OpenBSD dmesg with ahci enabled:
http://leaf.dragonflybsd.org/~polachok/dmesg.obsd

History

#1 Updated by dillon about 5 years ago

:New submission from Alexander Polakov <>:
:
:I have a panic here with AHCI enabled. See screenshot here:=20
:http://omploader.org/vMjRueA. Console gets completely unusable and fills wi=
:th=20
:garbage.
:
:DragonFly dmesg with ahci disabled:
:http://leaf.dragonflybsd.org/~polachok/dmesg.dfly
:
:OpenBSD dmesg with ahci enabled:
:http://leaf.dragonflybsd.org/~polachok/dmesg.obsd

Under what circumstances does the panic occur? During boot?

The softreset sequence is supposed to be serialized, so SACT
shouldn't have any bits set (indicating active requests), let alone
7 bits set!

-Matt

#2 Updated by polachok about 5 years ago

>Under what circumstances does the panic occur? During boot?

Yes, during boot.

#3 Updated by dillon about 5 years ago

:Alexander Polakov <> added the comment:
:
:>Under what circumstances does the panic occur? During boot?
:
:Yes, during boot.

Hmm. Your AHCI part does not support NCQ so there is no SACT register
at all on-chip. Here's a patch which should conditionalize-out the
SACT register accesses:

fetch http://apollo.backplane.com/DFlyMisc/ahci07.patch

The actual crash is an assertion on the CI register, though, so my
expectation is that it will still crash.

The ahci port stop/start sequence is supposed to clear CI. Another
thing I tried in the patch was to put a delay between the port stop
and port start, and also after the port start.
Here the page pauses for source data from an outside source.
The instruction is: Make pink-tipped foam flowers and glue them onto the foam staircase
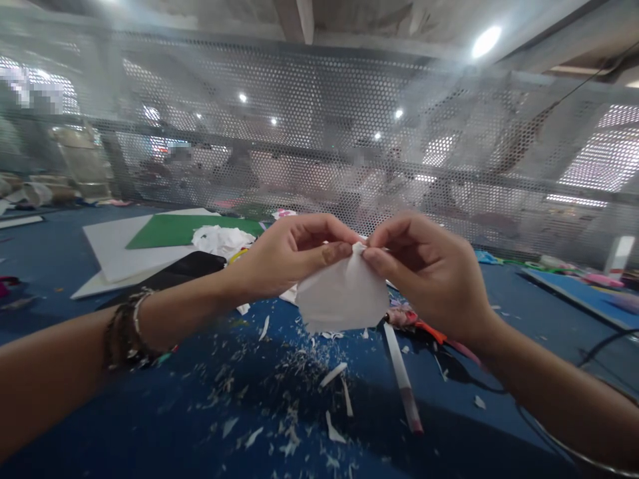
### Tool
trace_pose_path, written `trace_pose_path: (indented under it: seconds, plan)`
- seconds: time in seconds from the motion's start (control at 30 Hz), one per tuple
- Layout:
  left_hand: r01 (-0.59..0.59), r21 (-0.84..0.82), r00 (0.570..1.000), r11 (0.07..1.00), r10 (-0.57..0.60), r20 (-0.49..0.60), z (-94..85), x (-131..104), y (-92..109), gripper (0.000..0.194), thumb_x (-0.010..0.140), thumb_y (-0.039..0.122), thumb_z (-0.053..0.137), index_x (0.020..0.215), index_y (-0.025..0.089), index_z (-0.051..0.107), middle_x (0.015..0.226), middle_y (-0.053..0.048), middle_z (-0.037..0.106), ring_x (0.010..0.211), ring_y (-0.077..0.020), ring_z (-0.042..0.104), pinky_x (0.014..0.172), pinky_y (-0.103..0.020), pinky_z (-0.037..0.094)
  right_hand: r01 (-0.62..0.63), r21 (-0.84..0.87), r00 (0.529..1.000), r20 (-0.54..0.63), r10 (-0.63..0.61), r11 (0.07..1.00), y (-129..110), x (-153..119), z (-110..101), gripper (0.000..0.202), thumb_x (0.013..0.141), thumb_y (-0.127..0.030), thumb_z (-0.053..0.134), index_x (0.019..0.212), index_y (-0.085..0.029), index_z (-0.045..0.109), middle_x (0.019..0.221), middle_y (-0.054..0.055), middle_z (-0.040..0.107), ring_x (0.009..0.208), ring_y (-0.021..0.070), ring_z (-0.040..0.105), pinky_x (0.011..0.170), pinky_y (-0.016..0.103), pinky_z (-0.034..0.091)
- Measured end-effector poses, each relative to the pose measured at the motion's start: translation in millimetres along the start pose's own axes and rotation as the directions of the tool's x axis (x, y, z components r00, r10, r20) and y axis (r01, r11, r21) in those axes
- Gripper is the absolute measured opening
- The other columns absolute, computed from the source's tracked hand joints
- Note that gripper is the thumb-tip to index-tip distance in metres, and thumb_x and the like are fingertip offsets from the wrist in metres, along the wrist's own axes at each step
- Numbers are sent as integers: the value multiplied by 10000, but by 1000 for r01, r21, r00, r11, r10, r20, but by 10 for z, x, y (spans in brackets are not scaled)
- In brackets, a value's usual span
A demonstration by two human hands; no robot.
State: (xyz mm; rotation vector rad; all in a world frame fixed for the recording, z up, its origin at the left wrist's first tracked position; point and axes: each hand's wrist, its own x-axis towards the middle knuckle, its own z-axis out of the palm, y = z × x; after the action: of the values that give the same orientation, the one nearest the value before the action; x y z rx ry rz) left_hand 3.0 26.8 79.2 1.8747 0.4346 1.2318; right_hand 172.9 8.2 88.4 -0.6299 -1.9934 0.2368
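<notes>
Table (124, 429): dark blue top, stretching across the full width of the view.
Screen (289, 106): grey sheet punched with rows of small round holes, standing upright beyond the table, crossed by a darker horizontal bar (419, 167).
Past the screen: shapes too blurred to name, dotted with small white lights (242, 98).
Right side: bright patch (606, 150) showing through the holes.
Ceiling (359, 16): grey, with a pale beam (305, 20).
Lamp (486, 42): glowing white, upper right.

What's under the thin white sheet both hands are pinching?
Below the thin white sheet, small white scraps lie on the flat blue tabletop. Whatever is straight behind the sheet, between the left hand and right hand, is covered, so I can't tell.
</notes>
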Motion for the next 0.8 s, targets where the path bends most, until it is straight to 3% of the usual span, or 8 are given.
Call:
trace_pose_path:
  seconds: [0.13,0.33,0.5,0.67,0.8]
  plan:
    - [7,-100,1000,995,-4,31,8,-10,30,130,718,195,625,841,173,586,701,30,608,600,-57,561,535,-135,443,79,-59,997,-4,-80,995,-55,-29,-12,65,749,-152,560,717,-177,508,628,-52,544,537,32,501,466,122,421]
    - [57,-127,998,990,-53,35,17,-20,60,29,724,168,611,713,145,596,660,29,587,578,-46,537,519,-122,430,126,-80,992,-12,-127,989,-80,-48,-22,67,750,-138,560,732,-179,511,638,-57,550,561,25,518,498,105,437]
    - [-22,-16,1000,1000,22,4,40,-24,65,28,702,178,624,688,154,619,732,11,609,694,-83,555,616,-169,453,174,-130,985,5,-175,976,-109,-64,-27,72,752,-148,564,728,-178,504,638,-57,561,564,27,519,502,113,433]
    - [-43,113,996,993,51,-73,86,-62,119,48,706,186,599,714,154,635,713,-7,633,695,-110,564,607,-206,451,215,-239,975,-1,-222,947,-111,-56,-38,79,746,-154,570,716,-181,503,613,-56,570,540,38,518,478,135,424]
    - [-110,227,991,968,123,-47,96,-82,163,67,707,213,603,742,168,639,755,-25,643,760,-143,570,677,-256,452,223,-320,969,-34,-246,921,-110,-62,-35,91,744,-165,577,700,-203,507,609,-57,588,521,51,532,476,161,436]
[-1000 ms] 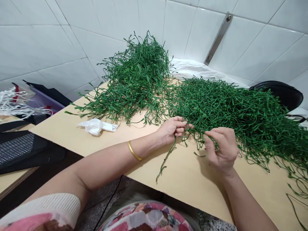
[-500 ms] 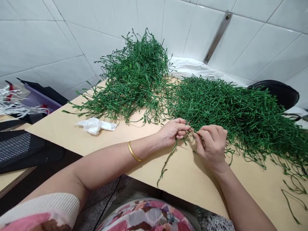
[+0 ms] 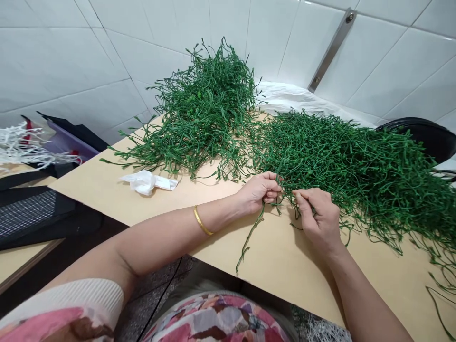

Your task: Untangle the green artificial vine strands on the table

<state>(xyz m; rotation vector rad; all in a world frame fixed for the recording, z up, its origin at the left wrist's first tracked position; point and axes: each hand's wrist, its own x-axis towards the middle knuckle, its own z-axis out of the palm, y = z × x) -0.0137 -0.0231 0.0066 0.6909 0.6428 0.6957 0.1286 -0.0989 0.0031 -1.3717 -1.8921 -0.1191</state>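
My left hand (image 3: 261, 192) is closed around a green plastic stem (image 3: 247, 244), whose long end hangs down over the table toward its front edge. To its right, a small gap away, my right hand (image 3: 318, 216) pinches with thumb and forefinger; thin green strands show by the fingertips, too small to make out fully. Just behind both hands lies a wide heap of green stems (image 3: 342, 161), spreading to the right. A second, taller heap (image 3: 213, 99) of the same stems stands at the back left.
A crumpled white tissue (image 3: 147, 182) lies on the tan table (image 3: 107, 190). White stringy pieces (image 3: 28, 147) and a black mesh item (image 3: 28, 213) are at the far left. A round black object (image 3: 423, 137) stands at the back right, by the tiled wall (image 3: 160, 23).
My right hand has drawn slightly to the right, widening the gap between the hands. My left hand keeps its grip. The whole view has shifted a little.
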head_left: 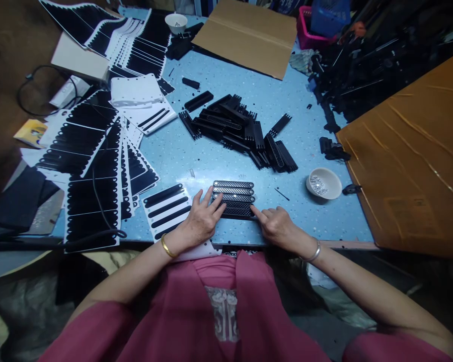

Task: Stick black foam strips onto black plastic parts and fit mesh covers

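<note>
1. My left hand (202,218) lies palm down with its fingers spread, clasping nothing that I can see; the fingertips rest on the left ends of the black bars (234,198).
2. My right hand (281,229) has its index finger stretched out to the right end of the lower bars, the other fingers curled in. I cannot tell whether anything small is tucked inside that curl.
3. The bars lie side by side in a short row on the blue table (173,161), just in front of me and between my two hands. Their upward faces have a fine crosshatched pattern (a few small, bright dots show on the upper ones).
4. Just left of the row is a white sheet (154,213) bearing black strips (165,205); my left hand and wrist cover part of it.
5. To the right of my right hand stands a white bowl (335,190), with small shiny pieces (318,186) inside. A thin black stick (282,194) lies between the row and the bowl.
6. Beyond the row, a loose pile (230,123) of more black bars sits at odd angles, some on their sides.
7. Stacked sheets (92,216) fill the table's left side; a brown box (407,151) stands at the right edge.
</note>
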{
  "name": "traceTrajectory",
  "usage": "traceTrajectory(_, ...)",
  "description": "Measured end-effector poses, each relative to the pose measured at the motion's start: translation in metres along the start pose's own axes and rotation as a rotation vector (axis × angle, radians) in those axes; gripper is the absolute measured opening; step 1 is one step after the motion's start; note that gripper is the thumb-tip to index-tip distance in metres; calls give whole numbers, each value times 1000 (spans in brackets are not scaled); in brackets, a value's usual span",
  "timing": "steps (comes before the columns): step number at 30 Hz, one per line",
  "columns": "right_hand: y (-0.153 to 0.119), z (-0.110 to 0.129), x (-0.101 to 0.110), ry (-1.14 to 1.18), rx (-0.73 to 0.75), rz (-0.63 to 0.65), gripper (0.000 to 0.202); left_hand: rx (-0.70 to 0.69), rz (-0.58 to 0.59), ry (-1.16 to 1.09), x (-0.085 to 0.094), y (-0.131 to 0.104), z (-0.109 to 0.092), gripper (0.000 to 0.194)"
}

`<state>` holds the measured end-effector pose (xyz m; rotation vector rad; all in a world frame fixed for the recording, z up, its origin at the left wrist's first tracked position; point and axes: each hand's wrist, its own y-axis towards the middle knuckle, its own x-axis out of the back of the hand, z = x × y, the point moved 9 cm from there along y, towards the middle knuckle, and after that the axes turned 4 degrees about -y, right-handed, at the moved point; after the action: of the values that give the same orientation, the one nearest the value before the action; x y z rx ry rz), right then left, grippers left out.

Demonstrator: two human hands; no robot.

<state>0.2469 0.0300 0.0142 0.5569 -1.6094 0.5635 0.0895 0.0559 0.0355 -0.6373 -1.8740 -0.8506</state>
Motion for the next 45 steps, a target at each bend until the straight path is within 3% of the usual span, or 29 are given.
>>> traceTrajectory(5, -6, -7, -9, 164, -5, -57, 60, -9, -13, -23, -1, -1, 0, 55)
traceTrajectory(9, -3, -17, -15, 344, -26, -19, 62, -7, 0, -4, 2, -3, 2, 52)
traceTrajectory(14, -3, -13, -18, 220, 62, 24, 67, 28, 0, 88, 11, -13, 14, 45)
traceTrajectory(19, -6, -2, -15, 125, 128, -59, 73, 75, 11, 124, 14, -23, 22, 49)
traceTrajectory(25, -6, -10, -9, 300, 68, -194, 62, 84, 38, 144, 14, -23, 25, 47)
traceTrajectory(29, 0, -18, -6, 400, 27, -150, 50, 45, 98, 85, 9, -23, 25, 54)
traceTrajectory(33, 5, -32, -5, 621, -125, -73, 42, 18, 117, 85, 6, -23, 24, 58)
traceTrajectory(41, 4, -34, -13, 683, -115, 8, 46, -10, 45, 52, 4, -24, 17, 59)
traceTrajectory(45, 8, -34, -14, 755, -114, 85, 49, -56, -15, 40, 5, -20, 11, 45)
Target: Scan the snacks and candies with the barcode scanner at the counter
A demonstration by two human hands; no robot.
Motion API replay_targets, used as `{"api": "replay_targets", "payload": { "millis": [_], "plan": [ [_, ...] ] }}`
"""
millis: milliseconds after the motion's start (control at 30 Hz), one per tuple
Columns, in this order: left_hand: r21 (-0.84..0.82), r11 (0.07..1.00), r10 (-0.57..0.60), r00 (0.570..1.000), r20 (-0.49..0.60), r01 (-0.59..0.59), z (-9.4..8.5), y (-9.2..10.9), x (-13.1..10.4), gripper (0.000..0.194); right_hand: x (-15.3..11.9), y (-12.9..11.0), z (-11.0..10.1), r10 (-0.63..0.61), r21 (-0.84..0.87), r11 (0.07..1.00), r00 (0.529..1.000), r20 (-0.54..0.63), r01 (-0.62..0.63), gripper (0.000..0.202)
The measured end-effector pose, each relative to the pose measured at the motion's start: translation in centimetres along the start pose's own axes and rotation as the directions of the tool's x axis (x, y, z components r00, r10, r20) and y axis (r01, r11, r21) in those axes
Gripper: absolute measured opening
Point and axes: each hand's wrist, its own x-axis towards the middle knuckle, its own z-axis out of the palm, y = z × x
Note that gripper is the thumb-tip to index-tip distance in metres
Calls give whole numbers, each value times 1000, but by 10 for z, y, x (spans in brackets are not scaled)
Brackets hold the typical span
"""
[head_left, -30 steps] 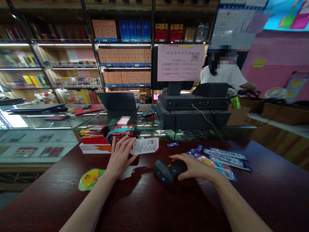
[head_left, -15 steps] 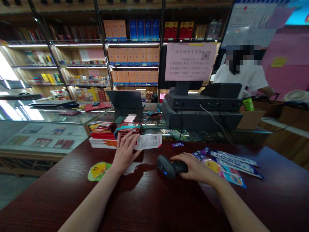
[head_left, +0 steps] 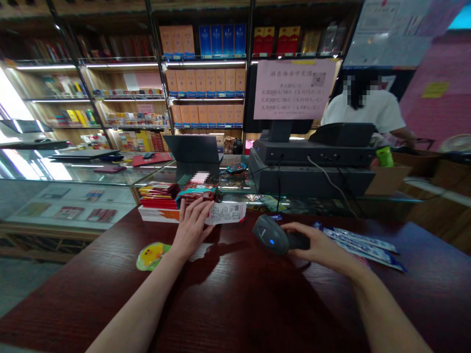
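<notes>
In the head view my left hand (head_left: pixel 193 228) has its fingers and thumb around the left end of a white printed packet (head_left: pixel 230 213). A barcode shows at the packet's right end. The fingertips reach the front of red and teal snack packs (head_left: pixel 196 191), and the hand hides part of both. My right hand (head_left: pixel 312 242) is wrapped round the handle of a dark grey barcode scanner (head_left: pixel 274 235), which has a lit blue spot. The scanner's head is tilted up to the left, raised above the table and apart from the packet.
A yellow-and-green duck-shaped packet (head_left: pixel 151 256) lies left of my forearm. Blue-white stick packs (head_left: pixel 362 245) lie beyond my right arm. A white box (head_left: pixel 158 214) bears red packets (head_left: pixel 158 195). Behind stand a till (head_left: pixel 312 171) and an open laptop (head_left: pixel 194 148). A person (head_left: pixel 366 109) stands back right.
My right hand has lifted the scanner up and to the right, turning its head upward. My left hand and the white packet stay nearly in place. The view has shifted slightly.
</notes>
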Motion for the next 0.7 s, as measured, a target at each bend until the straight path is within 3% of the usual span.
{"api": "replay_targets", "payload": {
  "millis": [700],
  "plan": [
    [-5, 1000, 1, 1000, -1, -1, 1, 0, 1, 67, 0, 1, 0, -11, -9, 1000, 1000, -8, 11, 42]
  ]
}}
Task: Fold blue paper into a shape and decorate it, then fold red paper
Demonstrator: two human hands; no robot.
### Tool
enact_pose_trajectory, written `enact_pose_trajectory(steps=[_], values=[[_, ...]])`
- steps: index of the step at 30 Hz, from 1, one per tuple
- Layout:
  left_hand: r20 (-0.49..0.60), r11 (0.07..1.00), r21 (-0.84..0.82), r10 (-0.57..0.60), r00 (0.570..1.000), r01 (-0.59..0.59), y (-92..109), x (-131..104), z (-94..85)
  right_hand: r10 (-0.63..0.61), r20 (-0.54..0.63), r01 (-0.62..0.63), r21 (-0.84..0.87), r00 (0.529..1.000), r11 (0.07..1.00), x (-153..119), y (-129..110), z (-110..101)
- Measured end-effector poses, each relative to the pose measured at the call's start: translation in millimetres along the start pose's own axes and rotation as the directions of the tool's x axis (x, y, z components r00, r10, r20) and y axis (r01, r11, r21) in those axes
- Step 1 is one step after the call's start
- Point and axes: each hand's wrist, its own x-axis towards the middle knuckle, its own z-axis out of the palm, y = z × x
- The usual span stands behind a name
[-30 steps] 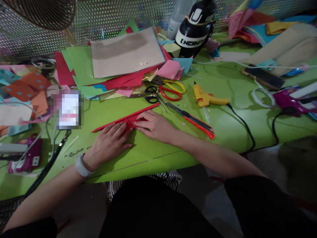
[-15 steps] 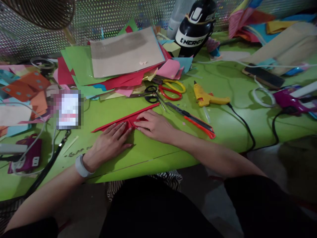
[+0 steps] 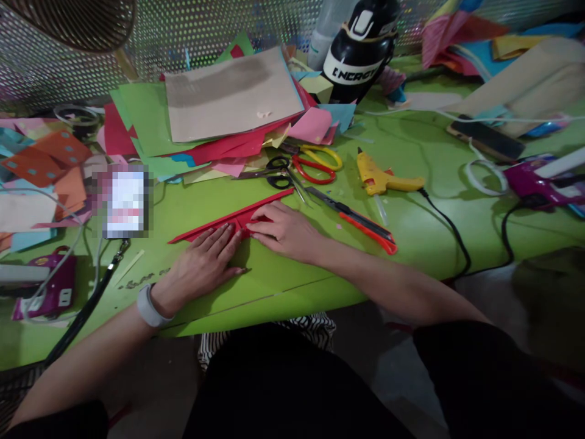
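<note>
A folded red paper [image 3: 237, 217] with a long raised edge lies slantwise on the green table. My left hand [image 3: 205, 261] rests flat over its lower left part, fingers stretched out and palm down, with a pale band on the wrist. At the paper's right half, my right hand [image 3: 287, 233] has its fingers bent and drawn together on the paper's near side; the fingertips are partly hidden. Just beyond the right hand are scissors with black handles [image 3: 280, 172] and a red-handled cutter knife [image 3: 365, 230].
Stacked coloured paper with a beige sheet [image 3: 233, 97] fills the back, beside a black bottle [image 3: 354, 67]. A yellow glue gun [image 3: 384, 175] with a cord lies to the right. Phone [image 3: 125, 204], lanyard [image 3: 91, 299] and purple device [image 3: 50, 280] are at left.
My left index finger has drawn slightly closer to the other fingers. The right hand and the red paper stay in nearly the same place.
</note>
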Motion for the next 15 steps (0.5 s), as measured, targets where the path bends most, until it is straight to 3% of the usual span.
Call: enact_pose_trajectory(steps=[10, 15], values=[[0.053, 1.0, -0.002, -0.03, 0.998, 0.03, 2.3, -0.3, 0.5, -0.018, 0.007, 0.019, -0.025, 1.0, 1.0, 0.1, -0.3, -1.3], [0.01, 1.0, 0.0, -0.017, 1.0, 0.017, 4.2, 1.9, -0.3, 0.003, 0.006, -0.003, -0.036, 1.0, 0.999, -1.4, -3.5, -1.3]])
Lets see if either of these adjustments fixes your problem. if they
do I'd like you to then remove the ahci_os_sleep() calls I added
in the patch and test again, so I can determine what actual fix is
needed.

If the problem still persists I'm a bit at a loss as the port stop/start
sequence is always supposed to reset CI to 0.

-Matt
Matthew Dillon
<>

#4 Updated by polachok about 5 years ago

#5 Updated by dillon about 5 years ago

:Alexander Polakov <> added the comment:
:
:Still crashes: http://omploader.org/vMjR4Mg

See if you can get the messages before the crash backtrace (see if
you can get a crash that does not have a secondary NMI crash which
scrolls the extra information I printed out off the screen).

-Matt
Matthew Dillon
<>

#6 Updated by dillon about 5 years ago

: See if you can get the messages before the crash backtrace (see if
: you can get a crash that does not have a secondary NMI crash which
: scrolls the extra information I printed out off the screen).

Also see if you can get anything more out of it with a verbose boot.

-Matt
Matthew Dillon
<>

#7 Updated by polachok about 5 years ago

I built a UP kernel, now it fails like this:

http://omploader.org/vMjUxcw
or
http://omploader.org/vMjUxdw

doesn't look like ahci-related at all to me, but happens only with ahci enabled.

With boot -v it scrolls too fast, so I cannot capture anything useful.

#8 Updated by dillon about 5 years ago

Ok, here's another AHCI patch to try.

fetch http://apollo.backplane.com/DFlyMisc/ahci08.patch

It is a bit of a long-shot but I'm crossing my fingers. Your AHCI
chipset is running ahci-1.1 and does not have the PMD bit set. It's
possible that the disk identify command is overlapping a page-boundary
and the AHCI chip is blowing up the machine when that occurs.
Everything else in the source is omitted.